A shrug. Helplessly: “Now we never will. It's just the past. I'll grieve her when she dies.”
She has begun, already; when that end comes, it will feel like relief.
Fifty-something, probably old age for a world like Thedas. Once a decorated templar, now hallucinating in a cottage in her retirement. This is what retirement looks like for templars.
How would Gwenaëlle even find out if she died. If her uncle’s even older, what if he goes first —
Stephen’s chewing over it, the thought like tough gristle. He remembers too well what it felt like to fight with family, and for them to die before you could fix it. “’Never’ is a strong word,” he says. “You don’t want to… I mean, if letters are able to get back and forth, you haven’t wanted to try to reconcile while you still can?

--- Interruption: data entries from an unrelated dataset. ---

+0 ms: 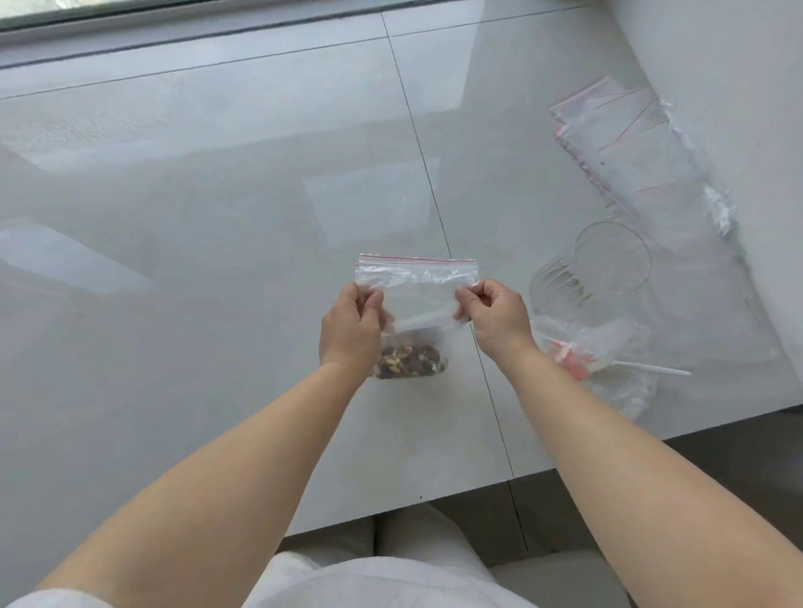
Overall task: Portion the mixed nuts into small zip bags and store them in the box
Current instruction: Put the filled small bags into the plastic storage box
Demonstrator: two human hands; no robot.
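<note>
Both hands, left & right, each grip pinching a side of the zip bag, held mid-surface w/ nuts sagging at bottom. Press zip end to end, bag upright. Near edge close; glass & spare bags crowd right; left & far surface open.
</note>
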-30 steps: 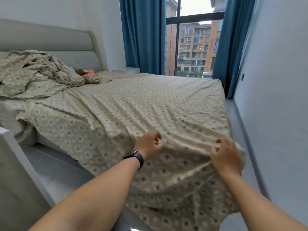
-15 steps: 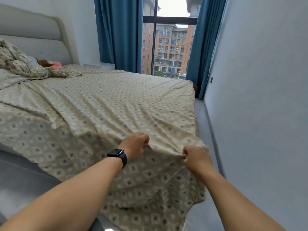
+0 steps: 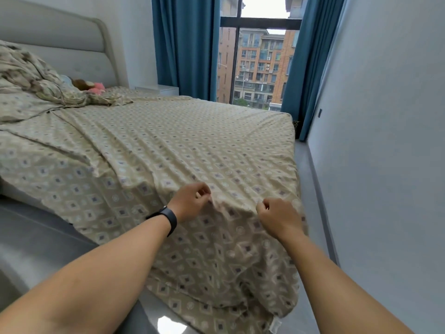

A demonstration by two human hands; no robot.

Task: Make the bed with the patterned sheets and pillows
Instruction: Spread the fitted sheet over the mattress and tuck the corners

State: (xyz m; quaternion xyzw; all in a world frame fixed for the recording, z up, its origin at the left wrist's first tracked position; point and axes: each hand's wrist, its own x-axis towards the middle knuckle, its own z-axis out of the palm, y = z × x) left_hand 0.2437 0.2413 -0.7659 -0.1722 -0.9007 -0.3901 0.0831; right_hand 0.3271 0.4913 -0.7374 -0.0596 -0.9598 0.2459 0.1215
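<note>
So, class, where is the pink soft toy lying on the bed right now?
In the head view the pink soft toy lies far left at the head of the bed, against the padded headboard, just right of the crumpled patterned bedding.

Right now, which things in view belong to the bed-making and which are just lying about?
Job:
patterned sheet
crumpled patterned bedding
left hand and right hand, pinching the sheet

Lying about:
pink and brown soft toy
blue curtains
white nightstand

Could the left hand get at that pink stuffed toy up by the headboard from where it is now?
Probably not. The pink toy lies by the headboard, across the whole patterned sheet from the left hand, which is at the foot corner. Nothing blocks it; it just looks too far.
</note>
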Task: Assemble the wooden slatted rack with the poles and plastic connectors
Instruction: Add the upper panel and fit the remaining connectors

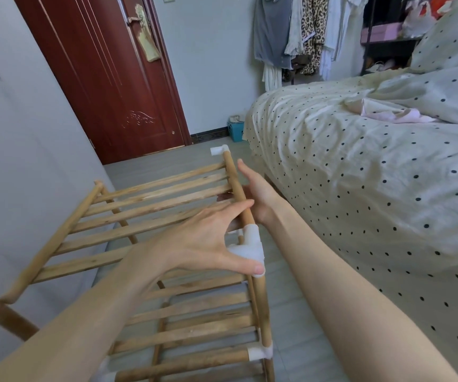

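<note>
The wooden slatted rack [150,205] stands on the floor between the wall and the bed, its upper shelf tilted. The shelf's right pole [234,183] carries a white plastic connector [219,150] at its far end. A second connector [251,245] sits at its near end and a third [261,352] lower down. My left hand [203,238] hovers flat over the slats with fingers spread. Its fingertips touch the right pole and its thumb lies by the second connector. My right hand [258,197] holds the pole from the bed side, with fingertips showing under the slats.
A bed [360,175] with a dotted cover crowds the rack's right side. A grey wall [15,147] is close on the left. A dark red door [112,78] stands ahead, with a blue bin [235,130] by the bed's corner and hanging clothes [299,34] behind.
</note>
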Action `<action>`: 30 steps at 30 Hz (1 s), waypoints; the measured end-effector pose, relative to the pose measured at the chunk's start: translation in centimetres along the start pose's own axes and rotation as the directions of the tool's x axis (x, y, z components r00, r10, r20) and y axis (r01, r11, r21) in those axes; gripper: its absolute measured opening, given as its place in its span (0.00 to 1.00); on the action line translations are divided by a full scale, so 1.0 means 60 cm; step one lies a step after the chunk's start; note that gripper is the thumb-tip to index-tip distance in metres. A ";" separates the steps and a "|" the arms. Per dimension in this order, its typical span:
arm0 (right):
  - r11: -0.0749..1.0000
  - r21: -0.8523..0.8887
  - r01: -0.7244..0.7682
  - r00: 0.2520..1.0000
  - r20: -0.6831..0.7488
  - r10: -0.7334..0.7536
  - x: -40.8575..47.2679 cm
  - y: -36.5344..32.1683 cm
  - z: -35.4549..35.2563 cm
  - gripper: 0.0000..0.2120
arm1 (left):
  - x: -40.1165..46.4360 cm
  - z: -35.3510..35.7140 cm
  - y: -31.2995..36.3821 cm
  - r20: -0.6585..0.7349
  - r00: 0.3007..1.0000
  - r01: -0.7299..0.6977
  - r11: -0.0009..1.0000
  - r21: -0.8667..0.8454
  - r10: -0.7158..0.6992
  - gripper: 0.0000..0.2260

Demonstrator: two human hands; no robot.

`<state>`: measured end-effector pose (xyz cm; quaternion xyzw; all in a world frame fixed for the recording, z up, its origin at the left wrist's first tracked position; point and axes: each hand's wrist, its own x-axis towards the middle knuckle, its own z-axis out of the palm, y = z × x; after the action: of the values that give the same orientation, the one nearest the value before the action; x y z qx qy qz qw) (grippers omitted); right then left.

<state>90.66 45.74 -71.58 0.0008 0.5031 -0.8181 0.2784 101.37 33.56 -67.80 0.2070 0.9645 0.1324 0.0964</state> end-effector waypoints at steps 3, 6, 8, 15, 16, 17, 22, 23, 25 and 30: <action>0.991 -0.125 0.038 0.996 -0.079 -0.048 0.018 -0.010 0.017 0.12 | -0.005 -0.002 0.003 0.013 1.000 -0.014 0.999 -0.029 0.014 0.50; 0.997 -0.054 0.047 0.995 -0.089 -0.052 0.033 -0.008 0.033 0.04 | -0.009 -0.007 0.002 0.041 0.999 0.011 1.000 0.000 -0.011 0.48; 0.995 0.030 0.099 0.990 -0.104 -0.096 0.039 0.000 0.040 0.03 | -0.014 -0.008 0.001 0.078 0.997 0.029 0.999 -0.043 -0.025 0.49; 0.962 0.108 0.251 0.947 -0.232 -0.221 0.020 0.038 0.070 0.05 | -0.068 -0.009 -0.019 0.072 0.996 0.059 0.987 -0.152 -0.048 0.51; 0.955 0.120 0.272 0.937 -0.259 -0.235 0.014 0.043 0.079 0.04 | -0.081 -0.010 -0.023 0.055 0.997 0.054 0.987 -0.153 -0.046 0.50; 0.946 0.125 0.299 0.924 -0.287 -0.254 0.006 0.050 0.087 0.06 | -0.096 -0.011 -0.028 0.039 0.998 0.052 0.987 -0.149 -0.046 0.48; 0.928 0.084 0.363 0.858 -0.418 -0.298 -0.017 0.084 0.116 0.14 | -0.168 0.014 -0.068 -0.086 0.991 0.083 0.966 -0.245 -0.107 0.41; 0.929 0.076 0.363 0.853 -0.428 -0.298 -0.020 0.091 0.117 0.14 | -0.180 0.024 -0.075 -0.136 0.985 0.070 0.961 -0.268 -0.110 0.39; 0.935 0.130 0.331 0.877 -0.408 -0.254 -0.026 0.091 0.112 0.15 | -0.198 0.045 -0.083 -0.275 0.955 -0.005 0.923 -0.385 -0.109 0.33; 0.849 0.490 0.198 0.960 -0.270 -0.068 -0.025 0.057 0.097 0.21 | -0.182 0.075 -0.059 -0.639 0.589 -0.253 0.637 -0.728 -0.495 0.12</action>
<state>95.11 40.46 -71.08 0.1399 0.2966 -0.9332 0.1469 110.90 26.77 -71.69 -0.0107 0.7624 0.5933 -0.2582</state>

If she’s still writing you, some part of her clearly still wants to communicate; you’re not, y’know, salted earth.”
(He hasn’t seen the letter. He doesn’t know quite how bad it already is.)
She presses his shoulder lightly like a reassurance when she levers herself up off the floor; crosses the short distance to her desk and does not need to search for long to find what she's looking for, opening a slim wooden box that sits at the back of it (almost decoratively,) and removing the top-most folded missive. When she brings it back to him, it has already — in the time since it arrived — been folded and unfolded often enough to have grown soft at its edges.
Pressing the letter into his hands, she says, “I don't think she would understand what I want to fight with her about.”
And she does still, sort of, want to fight with her; news of Casimir's death had broken over her like a wave, hauling away the tide and leaving anger in its place. So much waste. So much loss. For what? Fuck her precious fucking Chantry—
Please don't go, she'd written. Among those losses: the time to have it out.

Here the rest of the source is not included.